## TO DO
If a line in the records below holds the string "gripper", count it, and state only the final count.
= Beginning of Section =
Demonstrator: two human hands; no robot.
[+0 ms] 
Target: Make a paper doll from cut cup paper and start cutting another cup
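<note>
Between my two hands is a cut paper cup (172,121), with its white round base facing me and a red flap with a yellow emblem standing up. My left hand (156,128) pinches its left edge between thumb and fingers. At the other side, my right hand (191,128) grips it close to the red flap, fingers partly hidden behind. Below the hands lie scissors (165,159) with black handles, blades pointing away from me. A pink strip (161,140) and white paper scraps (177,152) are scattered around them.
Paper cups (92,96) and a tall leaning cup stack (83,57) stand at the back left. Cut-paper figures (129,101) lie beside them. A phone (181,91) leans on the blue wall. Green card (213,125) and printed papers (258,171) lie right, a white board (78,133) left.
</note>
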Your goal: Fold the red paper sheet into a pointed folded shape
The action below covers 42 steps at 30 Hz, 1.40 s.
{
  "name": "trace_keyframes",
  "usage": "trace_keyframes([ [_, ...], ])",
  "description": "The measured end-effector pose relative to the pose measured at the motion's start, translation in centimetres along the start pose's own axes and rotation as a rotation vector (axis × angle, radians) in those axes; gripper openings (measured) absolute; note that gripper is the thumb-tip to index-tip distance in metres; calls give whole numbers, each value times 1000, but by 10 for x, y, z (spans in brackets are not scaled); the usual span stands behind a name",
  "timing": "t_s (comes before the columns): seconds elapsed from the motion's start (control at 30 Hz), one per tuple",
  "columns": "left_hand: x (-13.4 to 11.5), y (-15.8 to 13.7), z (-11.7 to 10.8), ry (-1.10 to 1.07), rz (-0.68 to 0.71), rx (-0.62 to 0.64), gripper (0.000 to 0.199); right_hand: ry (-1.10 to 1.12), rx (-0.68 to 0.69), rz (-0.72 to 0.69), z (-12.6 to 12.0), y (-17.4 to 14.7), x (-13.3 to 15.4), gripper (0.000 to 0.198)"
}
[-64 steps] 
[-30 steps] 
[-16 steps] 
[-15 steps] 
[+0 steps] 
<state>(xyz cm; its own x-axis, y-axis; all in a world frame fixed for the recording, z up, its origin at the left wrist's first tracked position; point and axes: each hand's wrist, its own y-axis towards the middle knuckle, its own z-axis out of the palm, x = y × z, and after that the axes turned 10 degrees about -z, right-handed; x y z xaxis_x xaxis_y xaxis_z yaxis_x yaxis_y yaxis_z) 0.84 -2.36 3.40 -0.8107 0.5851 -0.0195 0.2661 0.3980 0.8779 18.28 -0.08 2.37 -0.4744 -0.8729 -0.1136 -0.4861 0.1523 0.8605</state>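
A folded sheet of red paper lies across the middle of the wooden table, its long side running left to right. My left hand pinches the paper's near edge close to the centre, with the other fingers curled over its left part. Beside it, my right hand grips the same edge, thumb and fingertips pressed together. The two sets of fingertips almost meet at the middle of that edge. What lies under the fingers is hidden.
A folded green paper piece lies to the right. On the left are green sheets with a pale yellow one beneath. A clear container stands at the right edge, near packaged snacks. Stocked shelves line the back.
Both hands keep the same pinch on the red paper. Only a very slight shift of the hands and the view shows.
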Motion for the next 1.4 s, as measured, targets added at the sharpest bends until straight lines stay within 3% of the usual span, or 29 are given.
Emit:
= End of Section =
## ANSWER FOR THE TASK
2